Another telegram on the table—this one from Eisenhower to Montgomery—is the last straw. It strips the Ninth U.S. Army from Monty’s control. Ike is returning General Simpson’s powerful force to Bradley in the center, the new site of Ike’s main effort. Whatever happened to the agreement at Malta, when that main effort was clearly stated as Berlin?
How perfect, thinks Churchill. Everything falls in place for Eisenhower. Keep the glory for the Yanks. Exploit the breakthrough at Remagen in the center, give fair-haired-boy Bradley the priority. Claim to be cutting the Nazis off from a retreat to the mountains. Stick it to Montgomery. And the whole time, Ike’s telling the world he’s making purely military decisions. Poppycock! The political mollycoddling and personal one-upmanship behind this decision to abandon Berlin are so thick they foam.
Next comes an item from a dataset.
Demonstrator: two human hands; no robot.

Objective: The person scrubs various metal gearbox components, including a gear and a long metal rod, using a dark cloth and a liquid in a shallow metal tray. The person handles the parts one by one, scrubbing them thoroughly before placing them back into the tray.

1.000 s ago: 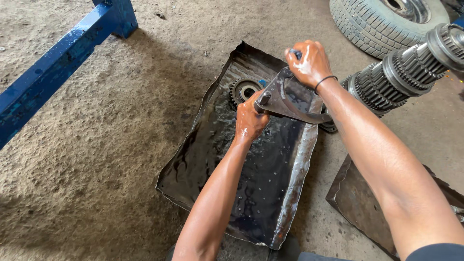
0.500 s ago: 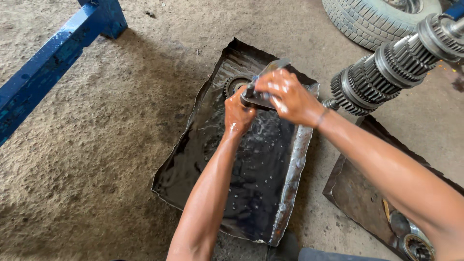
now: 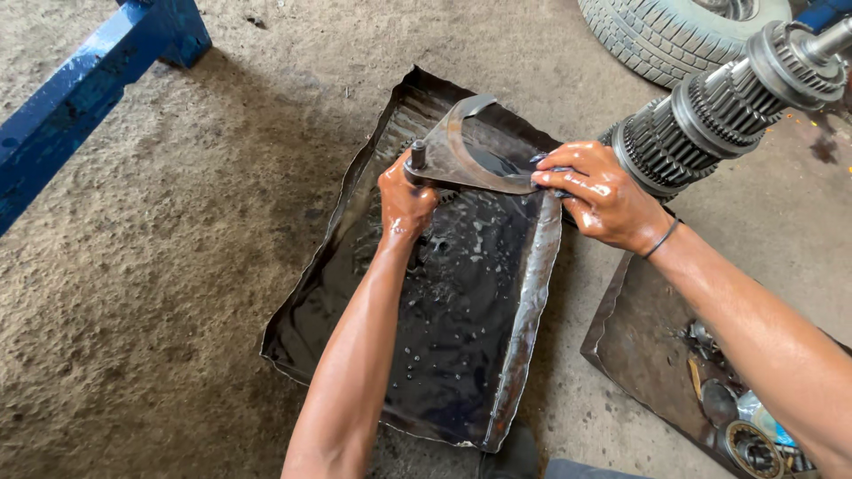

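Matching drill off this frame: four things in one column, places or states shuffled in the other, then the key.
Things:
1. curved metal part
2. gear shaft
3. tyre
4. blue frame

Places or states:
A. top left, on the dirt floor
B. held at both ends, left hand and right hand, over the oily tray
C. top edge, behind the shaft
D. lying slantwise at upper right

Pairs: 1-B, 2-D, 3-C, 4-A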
With SCAF 252 Eisenhower has preempted every possibility, cut off any decision but his own. Monty’s been hamstrung to the point where he can’t take Berlin even if it becomes available. He’s stuck in the north, “mopping up.”
Churchill lifts a hand out of the water. He makes a small, useless splash against the tub wall.
The Grand Alliance—so hopeful and interwoven in the beginning, so laden with possibilities—is in bitter decline.
~ * ~
* * *
March 30, 1945, 5:40 p.m.
Stalin’s office,
the Kremlin
Moscow
before the meeting stalin has his desk cleared of all documents and maps. This is not to protect state secrets; his purpose is to impress upon the coming American and British officials that he has no need of papers, he remembers everything. Stalin rules not with edicts but with a word.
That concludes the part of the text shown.